Beaucoup d'observateurs, même issus du système, signalent ce risque à propos de la place prise désormais dans la vie des humains par les terminaux mobiles intelligents multiples, dont le rôle en tant qu'appareils de téléphone devient presque secondaire au regard de l'accès qu'ils ouvrent à d'innombrables bases de donnée set de connaissance évitant aux utilisateurs de penser par eux-mêmes. La plupart de ceux-ci s'en réjouissent, d'autres cependant s'en inquiètent.
Bien moins contestable, bien qu'ignoré généralement jusqu'à ce jour, est le dépérissement intellectuel que semble imposer aux adultes et surtout aux enfants la fréquentation quotidienne de quelques heures de télévision et de vidéo, y compris sur Internet. La vaste étude du neuroscientifique Michel Desmurget,
TV Lobotomie : La Vérité scientifique sur les effets de la télévision, Max Milo 2011, ne laisse aucune place au doute. Il ne devrait plus être possible d'ignorer ces faits – sauf que la puissante machine anthropotechnique des industriels et des acteurs du système est tout à fait capable de continuer à faire sur eux un imposant silence.
Un contrôle total
Mais il y a beaucoup plus significatif. Il s'agit de la mise en place de ce que notre ami Alain Cardon décrit dans un ouvrage en cours de finition, dont il nous a confié pour publication un premier manuscrit 2). Il décrit un environnement technologique au service des puissants de ce monde. Dans ce système les milliards d'humains activés à leur insu par le système ne peuvent faire autre chose que se comporter en esclaves dociles, producteurs-esclaves, consommateurs-esclaves, citoyens-esclaves.
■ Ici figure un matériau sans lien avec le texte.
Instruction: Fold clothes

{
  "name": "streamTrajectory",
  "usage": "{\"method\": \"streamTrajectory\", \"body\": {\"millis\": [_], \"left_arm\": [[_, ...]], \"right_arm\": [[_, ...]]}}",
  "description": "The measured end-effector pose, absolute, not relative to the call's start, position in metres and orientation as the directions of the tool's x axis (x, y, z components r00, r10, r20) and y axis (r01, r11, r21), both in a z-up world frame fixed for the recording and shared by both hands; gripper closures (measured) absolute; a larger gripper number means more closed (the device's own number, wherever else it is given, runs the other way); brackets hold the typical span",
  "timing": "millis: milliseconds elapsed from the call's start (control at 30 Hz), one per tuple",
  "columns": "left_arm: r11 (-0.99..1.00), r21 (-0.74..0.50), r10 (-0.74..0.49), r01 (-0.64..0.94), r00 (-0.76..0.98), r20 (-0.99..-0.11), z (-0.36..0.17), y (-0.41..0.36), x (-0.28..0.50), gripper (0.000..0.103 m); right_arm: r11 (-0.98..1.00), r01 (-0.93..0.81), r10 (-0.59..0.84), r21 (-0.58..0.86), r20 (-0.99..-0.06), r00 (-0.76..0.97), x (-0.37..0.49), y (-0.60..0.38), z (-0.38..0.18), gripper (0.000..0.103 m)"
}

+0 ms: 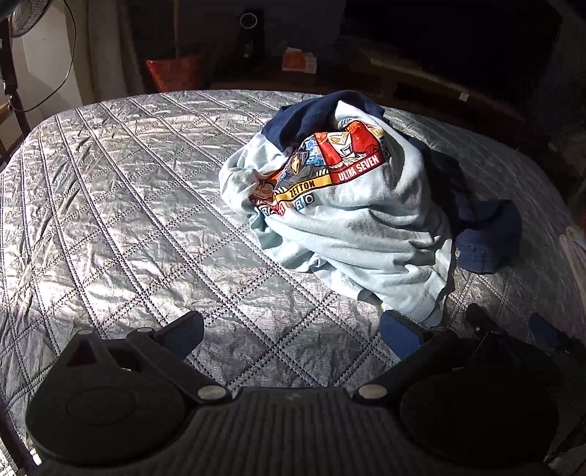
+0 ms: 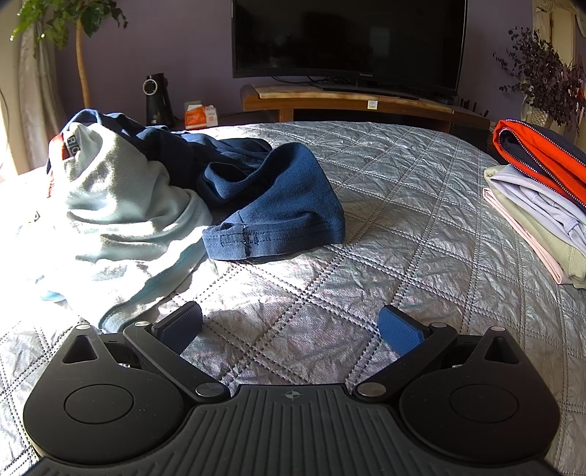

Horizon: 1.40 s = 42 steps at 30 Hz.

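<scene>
A crumpled light-blue T-shirt [image 1: 366, 227] with navy sleeves and a red and yellow cartoon print lies bunched on the silver quilted bed [image 1: 121, 205]. My left gripper [image 1: 291, 335] hovers open over the bedspread, its right pad close to the shirt's hem, nothing between the jaws. In the right wrist view the same shirt [image 2: 121, 205] is at the left, with its navy sleeve [image 2: 278, 205] spread toward the middle. My right gripper [image 2: 291, 329] stands open over bare quilt [image 2: 384, 227] in front of the sleeve, holding nothing. Its left pad is near the light-blue hem.
A stack of folded clothes [image 2: 538, 205] topped by an orange and navy garment sits at the bed's right edge. Beyond the bed are a TV [image 2: 348, 40] on a wooden stand, a tissue box [image 2: 201, 115], a black device and plants. A fan [image 1: 25, 18] stands at the far left.
</scene>
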<state>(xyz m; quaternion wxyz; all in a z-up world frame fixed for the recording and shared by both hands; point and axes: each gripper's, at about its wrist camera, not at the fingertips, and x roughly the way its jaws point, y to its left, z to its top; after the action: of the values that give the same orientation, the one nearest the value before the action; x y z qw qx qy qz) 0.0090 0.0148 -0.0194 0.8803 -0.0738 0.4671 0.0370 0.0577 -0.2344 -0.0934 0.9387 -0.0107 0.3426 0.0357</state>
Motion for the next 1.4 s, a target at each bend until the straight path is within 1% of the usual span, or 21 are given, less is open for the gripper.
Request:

Nous commenterons ce travail plus en détail ultérieurement. Laissons les lecteurs en juger par eux-mêmes. Certains reprocheront à l'auteur un pessimisme excessif. Mais la plupart éprouveront, espérons-le, un réveil de la raison : « comment pouvions nous être immergés dans un tel monde sans nous en apercevoir ? ». Nous pensons pour notre part, avec Alain Cardon, que même si l'évolution méta-historique décrite est irrésistible, l'effort pour s'y individualiser d'un nombre aussi grand que possible de ce que l'on appelle encore des citoyennes et citoyens ne pourra qu'avoir un effet utile. Au service de la démocratie comme à celui de la république.